What needs to be done>
Restate, word for word and with no pictures, the stretch of lines in the data below that begins at the line with "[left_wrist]" and ends at the line with "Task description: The", inclusive.
[[ Dataset section, beginning ]]
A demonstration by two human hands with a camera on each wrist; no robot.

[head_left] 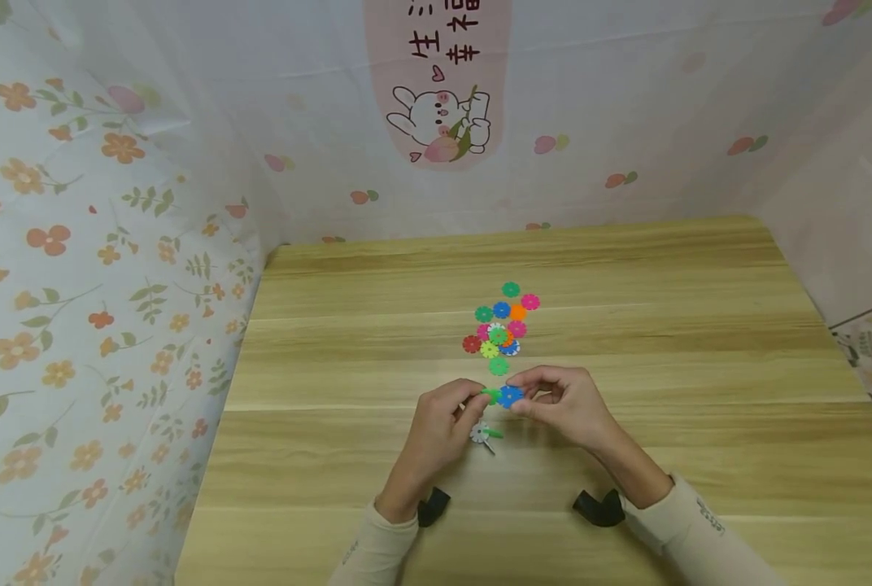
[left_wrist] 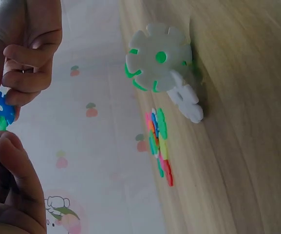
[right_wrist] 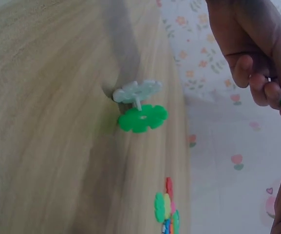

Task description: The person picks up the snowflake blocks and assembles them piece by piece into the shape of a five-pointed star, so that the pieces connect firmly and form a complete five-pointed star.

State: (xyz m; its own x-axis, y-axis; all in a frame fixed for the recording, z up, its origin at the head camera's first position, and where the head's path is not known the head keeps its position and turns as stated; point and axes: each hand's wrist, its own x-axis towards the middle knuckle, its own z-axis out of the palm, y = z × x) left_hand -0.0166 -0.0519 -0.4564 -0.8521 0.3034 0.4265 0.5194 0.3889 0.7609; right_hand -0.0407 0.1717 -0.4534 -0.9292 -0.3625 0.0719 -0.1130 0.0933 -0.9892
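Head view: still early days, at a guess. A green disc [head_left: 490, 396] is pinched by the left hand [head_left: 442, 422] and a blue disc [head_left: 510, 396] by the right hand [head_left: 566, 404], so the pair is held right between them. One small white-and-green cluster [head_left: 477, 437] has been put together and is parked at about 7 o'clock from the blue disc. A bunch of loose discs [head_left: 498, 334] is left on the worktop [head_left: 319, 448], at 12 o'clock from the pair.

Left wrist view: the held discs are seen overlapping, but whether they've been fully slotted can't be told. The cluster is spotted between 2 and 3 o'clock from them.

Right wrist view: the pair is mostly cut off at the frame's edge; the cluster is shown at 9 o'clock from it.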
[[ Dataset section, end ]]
Response area>
[left_wrist] 
[right_wrist] 

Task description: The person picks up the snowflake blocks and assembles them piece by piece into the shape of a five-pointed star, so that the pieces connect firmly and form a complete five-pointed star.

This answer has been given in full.